- Access to Personal Information Policy
- Summary of Australian Privacy Principles (APPs) – Health service providers
Orthopaedic Associates Melbourne takes your privacy seriously. Privacy protection and confidentiality of health information is essential for quality health care and we are committed to protecting the privacy and confidentiality of the information we handle about you.
This policy explains:
- how we collect, store, use and disclose your personal information;
- how you may access your personal information;
- how we protect the quality and security of your personal information;
- how you may seek correction of any personal information we hold; and
- how you may make a complaint about our handling of your personal information.
In addition to our professional and ethical obligations, at a minimum, our practice handles your personal information in accordance with federal and state privacy law. This includes complying with the federal Australian Privacy Principles (APPs) forming part of the Privacy Act 1998 (Cth) and the Victorian Health Privacy Principles (HPPs) forming part of the Health Records Act 2001 (Vic).

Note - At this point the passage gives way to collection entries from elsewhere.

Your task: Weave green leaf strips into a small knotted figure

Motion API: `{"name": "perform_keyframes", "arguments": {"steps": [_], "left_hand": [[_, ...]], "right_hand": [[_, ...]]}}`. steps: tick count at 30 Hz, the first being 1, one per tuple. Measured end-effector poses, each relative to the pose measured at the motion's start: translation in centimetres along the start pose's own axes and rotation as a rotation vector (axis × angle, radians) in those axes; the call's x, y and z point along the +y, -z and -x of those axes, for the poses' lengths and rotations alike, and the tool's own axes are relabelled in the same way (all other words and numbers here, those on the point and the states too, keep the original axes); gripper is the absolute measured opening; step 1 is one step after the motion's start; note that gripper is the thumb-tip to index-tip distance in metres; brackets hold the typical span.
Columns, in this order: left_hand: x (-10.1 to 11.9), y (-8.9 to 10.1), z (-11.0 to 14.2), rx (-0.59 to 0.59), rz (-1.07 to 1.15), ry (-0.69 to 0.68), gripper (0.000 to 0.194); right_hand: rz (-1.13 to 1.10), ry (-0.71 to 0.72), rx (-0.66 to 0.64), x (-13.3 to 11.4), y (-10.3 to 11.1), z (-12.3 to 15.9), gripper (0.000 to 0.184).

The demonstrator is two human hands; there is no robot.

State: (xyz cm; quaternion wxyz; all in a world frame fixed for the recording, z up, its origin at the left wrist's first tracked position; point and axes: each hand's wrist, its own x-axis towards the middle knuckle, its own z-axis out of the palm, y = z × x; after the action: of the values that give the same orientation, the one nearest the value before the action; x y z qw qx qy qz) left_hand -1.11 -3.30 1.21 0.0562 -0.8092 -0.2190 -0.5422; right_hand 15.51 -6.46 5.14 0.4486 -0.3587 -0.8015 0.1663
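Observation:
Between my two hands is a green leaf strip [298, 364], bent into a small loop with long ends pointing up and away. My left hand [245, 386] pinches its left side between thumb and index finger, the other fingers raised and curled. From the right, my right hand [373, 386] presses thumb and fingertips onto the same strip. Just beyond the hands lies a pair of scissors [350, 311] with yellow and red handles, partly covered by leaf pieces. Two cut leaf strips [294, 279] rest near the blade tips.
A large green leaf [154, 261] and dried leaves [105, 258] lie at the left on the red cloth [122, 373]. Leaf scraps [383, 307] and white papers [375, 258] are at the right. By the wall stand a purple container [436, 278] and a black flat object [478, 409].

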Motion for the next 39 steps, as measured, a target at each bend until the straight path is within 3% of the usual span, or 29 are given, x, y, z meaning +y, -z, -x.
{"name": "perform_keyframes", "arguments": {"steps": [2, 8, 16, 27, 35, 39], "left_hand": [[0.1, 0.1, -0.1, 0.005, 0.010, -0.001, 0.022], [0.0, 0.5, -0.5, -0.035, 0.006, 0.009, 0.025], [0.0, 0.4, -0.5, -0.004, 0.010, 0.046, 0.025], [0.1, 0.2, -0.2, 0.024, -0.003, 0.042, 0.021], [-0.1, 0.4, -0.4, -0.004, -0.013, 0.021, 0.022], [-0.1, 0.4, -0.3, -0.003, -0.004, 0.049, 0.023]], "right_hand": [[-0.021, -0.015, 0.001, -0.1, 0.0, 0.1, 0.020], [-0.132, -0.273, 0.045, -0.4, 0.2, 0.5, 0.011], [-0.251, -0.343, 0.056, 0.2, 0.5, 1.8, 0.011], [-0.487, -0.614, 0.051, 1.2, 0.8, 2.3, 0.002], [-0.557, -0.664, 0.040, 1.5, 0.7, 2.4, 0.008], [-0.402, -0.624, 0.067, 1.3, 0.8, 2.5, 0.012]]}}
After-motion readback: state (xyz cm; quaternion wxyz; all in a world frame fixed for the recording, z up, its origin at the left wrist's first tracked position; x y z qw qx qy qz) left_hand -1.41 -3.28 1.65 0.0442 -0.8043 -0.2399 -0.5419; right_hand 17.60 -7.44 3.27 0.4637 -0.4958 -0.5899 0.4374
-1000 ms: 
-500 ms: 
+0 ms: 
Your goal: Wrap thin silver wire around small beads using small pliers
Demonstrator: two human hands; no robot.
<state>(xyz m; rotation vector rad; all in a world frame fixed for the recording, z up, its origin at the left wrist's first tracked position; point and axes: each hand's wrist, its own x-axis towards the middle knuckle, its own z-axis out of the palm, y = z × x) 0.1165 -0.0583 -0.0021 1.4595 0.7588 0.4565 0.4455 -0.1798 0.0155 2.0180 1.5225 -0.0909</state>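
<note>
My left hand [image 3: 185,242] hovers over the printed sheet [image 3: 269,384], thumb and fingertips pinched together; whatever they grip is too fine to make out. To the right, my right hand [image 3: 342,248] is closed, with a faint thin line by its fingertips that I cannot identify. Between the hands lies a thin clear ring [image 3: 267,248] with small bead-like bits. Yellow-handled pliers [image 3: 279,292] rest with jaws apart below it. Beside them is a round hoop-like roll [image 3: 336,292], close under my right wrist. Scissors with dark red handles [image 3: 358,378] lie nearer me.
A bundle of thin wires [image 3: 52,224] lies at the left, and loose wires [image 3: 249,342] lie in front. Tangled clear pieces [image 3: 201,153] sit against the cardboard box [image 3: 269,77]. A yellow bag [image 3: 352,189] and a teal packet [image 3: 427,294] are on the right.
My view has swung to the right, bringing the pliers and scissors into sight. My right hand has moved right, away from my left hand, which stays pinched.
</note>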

More information about the APPs and HPPs can be found on the Australian Information Commissioner’s website www.oaic.gov.au or in hard copy on request from our practice reception.
Collection of information
The practice collects and holds personal information about you so that we may properly assess, diagnose, treat and be proactive in your health care needs.
The type of personal information we collect may include:
- personal details (name, address, date of birth, Medicare number);
- your medical history;
- notes made during the course of a medical consultation;
- details of surgical procedures;
- images or photos such as pictures taken during surgery;
- referral to other health services providers;
- results and reports received from other health service providers; and
- credit card or direct debit information for billing purposes.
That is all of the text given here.